▸ Exercise instructions
Copy out the complete listing, word for word.
•••••
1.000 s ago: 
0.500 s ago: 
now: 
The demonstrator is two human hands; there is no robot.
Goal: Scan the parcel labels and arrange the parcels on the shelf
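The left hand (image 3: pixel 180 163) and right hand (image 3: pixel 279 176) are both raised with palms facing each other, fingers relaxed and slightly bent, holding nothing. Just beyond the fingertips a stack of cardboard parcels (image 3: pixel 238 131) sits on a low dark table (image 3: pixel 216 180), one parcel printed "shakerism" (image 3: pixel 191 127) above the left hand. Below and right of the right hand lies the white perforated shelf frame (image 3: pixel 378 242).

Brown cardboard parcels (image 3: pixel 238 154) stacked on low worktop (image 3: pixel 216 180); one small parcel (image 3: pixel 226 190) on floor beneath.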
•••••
▸ Answer to the problem
1.000 s ago: 
0.500 s ago: 
now: 
The demonstrator is two human hands; there is no robot.
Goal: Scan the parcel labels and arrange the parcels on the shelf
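The left hand (image 3: pixel 180 163) and right hand (image 3: pixel 279 176) are both raised with palms facing each other, fingers relaxed and slightly bent, holding nothing. Just beyond the fingertips a stack of cardboard parcels (image 3: pixel 238 131) sits on a low dark table (image 3: pixel 216 180), one parcel printed "shakerism" (image 3: pixel 191 127) above the left hand. Below and right of the right hand lies the white perforated shelf frame (image 3: pixel 378 242).

Brown cardboard parcels (image 3: pixel 238 154) stacked on low worktop (image 3: pixel 216 180); one small parcel (image 3: pixel 226 190) on floor beneath.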

Nothing further remains to be added to the answer.